**PROBLEM TO SOLVE**
Pictures found in the material must be left out, and every line returned as written.

**DATASET CONTENT**
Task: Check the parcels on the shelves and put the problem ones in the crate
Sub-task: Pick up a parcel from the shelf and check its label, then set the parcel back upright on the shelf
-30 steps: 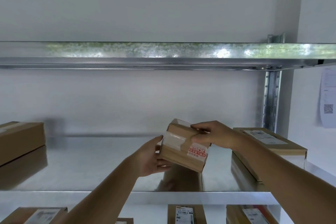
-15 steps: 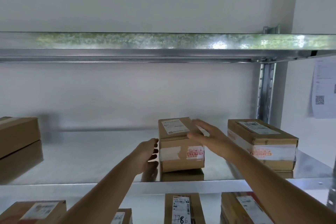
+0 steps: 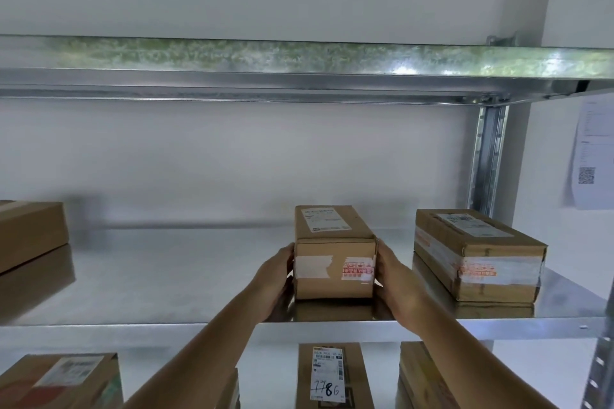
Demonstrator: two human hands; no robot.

**RESPONSE TO THE EXERCISE**
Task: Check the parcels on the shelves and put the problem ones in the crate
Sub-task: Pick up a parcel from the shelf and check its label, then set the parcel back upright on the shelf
-30 steps: 
-15 steps: 
+0 steps: 
Demonstrator: two human hands; no robot.

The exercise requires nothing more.